Mojolicious and HTTP streaming

By Abhijit Menon-Sen <ams@toroid.org>

2011-07-15

In response to a number of recent requests for examples of how to implement "tail -f" functionality in a Mojolicious application, this post dissects a log-file viewer I wrote. It's not difficult, but it's not obvious how to put the many moving parts together.

The nicest way to do this would be to stream lines from the logfile to the client over a websocket, or as DOM updates using server-sent events. Sadly, widespread and usable browser support for either method is still months away, and in their absence we must pick from a collection of unsatisfying hacks to implement "server push".

I wanted something easy to implement that would work on Firefox, Chrome, and IE8. I also wanted to minimise wastage of resources, more because of my parsimonious nature than based on any measured need (so forcing the page to reload every n seconds was right out). The Wikipedia entry for Comet describes the available options.
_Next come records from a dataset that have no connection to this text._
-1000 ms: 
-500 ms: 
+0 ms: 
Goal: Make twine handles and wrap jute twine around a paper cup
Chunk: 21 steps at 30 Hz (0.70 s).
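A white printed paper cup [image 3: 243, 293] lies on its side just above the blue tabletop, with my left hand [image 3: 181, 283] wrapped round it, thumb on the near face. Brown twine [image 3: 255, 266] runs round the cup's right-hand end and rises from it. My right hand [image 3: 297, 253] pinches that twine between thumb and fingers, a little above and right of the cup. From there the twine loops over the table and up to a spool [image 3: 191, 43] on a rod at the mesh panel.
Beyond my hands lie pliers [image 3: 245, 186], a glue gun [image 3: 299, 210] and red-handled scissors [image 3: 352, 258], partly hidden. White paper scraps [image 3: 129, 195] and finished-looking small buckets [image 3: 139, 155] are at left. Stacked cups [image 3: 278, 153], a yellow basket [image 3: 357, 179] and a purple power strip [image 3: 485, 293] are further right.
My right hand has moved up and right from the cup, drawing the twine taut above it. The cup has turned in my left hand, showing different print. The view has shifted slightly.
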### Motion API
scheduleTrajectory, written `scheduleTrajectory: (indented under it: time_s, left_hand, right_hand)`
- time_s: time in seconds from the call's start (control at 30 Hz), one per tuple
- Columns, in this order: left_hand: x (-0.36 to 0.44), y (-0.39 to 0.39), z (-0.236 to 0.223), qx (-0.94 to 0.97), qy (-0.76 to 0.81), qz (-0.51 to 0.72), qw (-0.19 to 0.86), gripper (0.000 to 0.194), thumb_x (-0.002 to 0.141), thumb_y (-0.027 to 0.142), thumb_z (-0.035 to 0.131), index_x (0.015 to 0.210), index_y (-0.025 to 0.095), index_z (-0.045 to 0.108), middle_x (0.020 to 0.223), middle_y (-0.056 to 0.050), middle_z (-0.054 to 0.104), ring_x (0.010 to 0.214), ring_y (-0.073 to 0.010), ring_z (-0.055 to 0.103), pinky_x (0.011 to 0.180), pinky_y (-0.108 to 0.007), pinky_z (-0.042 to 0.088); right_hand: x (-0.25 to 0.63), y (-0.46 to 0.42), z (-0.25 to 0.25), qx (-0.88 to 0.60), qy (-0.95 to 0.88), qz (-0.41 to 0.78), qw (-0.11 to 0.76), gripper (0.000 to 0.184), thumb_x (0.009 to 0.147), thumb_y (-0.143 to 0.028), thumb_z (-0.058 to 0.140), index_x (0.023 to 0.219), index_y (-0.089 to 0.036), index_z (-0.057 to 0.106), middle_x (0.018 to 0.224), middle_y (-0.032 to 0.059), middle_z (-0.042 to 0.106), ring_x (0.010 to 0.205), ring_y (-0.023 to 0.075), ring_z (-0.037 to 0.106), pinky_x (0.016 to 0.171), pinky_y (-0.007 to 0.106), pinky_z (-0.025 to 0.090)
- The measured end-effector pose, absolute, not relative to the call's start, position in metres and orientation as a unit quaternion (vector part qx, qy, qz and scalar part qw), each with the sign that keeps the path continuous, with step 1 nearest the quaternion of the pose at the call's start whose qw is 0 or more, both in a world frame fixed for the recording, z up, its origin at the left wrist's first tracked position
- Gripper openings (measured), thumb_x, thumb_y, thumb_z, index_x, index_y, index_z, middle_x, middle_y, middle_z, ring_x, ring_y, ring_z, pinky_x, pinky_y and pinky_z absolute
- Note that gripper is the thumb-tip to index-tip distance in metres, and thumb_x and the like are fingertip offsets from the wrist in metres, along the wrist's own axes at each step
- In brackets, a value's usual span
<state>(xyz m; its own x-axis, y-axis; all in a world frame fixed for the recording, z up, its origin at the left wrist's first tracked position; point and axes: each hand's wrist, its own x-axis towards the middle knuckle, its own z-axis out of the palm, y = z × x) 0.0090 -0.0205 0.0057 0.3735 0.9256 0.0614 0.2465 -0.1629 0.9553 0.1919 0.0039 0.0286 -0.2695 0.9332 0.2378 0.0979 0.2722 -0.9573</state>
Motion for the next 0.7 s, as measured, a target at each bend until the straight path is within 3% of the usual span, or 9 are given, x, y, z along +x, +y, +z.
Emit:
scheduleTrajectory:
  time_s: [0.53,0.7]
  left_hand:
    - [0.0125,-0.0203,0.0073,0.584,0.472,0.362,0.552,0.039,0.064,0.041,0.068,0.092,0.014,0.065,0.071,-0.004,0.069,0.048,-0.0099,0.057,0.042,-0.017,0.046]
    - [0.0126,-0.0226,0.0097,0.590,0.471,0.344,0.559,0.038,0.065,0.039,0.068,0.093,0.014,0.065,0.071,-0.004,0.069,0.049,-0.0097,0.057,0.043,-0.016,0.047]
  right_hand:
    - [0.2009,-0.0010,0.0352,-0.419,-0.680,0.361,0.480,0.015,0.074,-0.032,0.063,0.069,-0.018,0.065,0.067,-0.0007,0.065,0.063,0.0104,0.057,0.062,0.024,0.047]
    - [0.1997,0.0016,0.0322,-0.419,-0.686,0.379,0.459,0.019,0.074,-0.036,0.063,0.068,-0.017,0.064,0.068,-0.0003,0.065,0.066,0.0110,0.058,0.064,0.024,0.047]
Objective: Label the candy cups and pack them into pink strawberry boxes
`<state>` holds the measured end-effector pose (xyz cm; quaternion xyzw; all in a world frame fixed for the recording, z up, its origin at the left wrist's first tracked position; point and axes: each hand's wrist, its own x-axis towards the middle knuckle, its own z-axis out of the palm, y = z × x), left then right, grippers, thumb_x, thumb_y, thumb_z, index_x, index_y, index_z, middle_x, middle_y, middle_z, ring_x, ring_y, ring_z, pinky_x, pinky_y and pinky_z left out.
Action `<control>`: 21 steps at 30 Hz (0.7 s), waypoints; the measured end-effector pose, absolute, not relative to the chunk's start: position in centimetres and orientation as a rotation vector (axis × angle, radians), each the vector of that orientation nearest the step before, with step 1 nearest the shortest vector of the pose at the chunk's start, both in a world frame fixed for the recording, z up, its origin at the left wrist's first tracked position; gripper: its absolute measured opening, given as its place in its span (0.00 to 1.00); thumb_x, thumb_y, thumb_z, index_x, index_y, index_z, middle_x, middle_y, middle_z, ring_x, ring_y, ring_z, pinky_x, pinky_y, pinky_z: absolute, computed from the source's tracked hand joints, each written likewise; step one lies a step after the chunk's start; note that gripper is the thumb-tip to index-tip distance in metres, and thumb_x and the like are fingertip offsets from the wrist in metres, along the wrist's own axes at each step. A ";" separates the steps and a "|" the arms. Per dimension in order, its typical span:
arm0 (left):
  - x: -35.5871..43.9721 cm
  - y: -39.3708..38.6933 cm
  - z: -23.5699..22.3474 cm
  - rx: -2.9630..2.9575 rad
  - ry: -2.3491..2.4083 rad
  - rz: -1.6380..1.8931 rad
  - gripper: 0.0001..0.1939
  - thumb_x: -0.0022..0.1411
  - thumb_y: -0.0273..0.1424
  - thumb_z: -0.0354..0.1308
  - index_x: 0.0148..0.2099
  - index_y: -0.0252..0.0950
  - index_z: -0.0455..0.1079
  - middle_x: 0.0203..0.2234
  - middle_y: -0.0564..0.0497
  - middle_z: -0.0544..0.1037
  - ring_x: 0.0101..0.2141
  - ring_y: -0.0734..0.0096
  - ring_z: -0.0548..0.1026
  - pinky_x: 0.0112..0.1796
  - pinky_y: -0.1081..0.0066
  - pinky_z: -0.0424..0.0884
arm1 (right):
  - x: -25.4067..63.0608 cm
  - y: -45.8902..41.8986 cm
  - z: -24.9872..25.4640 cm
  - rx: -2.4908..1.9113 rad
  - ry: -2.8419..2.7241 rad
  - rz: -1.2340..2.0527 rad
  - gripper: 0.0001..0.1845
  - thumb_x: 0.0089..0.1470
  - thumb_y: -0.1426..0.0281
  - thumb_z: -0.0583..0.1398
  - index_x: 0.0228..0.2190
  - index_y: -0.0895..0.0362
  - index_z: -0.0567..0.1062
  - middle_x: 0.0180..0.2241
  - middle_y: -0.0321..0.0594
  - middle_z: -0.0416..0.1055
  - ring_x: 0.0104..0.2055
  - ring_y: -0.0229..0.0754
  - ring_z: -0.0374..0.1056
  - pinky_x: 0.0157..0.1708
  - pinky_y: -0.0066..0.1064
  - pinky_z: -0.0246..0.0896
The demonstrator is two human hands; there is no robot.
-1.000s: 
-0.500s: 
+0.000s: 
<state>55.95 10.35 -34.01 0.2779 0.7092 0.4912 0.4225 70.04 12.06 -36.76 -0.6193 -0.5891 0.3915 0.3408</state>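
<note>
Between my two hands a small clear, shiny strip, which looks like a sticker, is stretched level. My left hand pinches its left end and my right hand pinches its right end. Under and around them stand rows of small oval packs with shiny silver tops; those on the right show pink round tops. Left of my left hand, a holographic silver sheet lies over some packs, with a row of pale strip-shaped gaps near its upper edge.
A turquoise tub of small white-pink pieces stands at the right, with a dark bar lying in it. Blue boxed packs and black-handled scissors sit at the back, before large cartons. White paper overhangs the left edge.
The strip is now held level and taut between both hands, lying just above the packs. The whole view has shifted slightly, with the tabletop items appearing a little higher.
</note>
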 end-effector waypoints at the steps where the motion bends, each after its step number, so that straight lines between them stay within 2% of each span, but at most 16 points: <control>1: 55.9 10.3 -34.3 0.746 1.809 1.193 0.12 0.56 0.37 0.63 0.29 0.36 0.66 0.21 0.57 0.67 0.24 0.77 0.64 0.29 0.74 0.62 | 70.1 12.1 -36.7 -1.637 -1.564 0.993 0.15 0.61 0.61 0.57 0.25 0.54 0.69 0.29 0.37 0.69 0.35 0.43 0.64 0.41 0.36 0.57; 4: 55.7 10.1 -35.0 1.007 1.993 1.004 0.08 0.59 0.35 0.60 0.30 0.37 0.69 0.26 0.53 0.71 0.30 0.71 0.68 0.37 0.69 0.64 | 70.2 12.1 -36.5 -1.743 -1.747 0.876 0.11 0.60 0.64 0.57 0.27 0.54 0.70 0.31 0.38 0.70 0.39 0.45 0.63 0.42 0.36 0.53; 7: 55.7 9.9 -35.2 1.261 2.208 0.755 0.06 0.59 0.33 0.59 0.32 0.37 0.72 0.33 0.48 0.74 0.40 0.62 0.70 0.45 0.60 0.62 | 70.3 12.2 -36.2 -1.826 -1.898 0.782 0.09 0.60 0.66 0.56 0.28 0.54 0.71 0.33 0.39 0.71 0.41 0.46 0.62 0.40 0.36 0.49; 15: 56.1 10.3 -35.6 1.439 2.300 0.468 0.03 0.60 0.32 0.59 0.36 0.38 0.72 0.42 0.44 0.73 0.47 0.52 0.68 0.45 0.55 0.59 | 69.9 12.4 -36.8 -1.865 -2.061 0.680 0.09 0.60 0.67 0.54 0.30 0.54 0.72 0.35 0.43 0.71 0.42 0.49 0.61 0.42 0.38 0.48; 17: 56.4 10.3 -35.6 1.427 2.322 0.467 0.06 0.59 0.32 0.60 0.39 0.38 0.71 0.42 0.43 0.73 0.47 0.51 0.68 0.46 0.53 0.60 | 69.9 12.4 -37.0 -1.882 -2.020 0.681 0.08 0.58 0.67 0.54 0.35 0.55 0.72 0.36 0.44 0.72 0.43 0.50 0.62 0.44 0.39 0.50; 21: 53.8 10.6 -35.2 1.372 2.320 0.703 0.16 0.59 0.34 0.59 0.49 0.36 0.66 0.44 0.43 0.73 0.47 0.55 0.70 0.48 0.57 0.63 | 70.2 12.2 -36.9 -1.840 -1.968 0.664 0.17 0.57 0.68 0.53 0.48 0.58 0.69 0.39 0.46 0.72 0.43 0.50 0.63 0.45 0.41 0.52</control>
It's not easy to find complete, non-trivial examples of their use, but I eventually settled on the "forever iframe" as the best fit for my needs. (But my code could be adapted to fit long-polling, another common strategy.)

The idea is to serve a page with a hidden iframe pointing to a URL that keeps a connection open forever and sends HTTP-chunked <script> tags to the client to display each new line in the log. The logfile doesn't need to keep being reopened and re-read, and multiple clients reading the logfile concurrently are supported cleanly (each one will have a dedicated connection, and will never need to tell the server which line in the file they last saw).

I decided to serve the container page from /logs, with the iframe pointing to /logs/tail. I set up the routes as follows:

$r->waypoint('/logs')->to('logs#index')
    ->route('/tail')->to('logs#tail');

The container

logs#index just serves the following content from a static template.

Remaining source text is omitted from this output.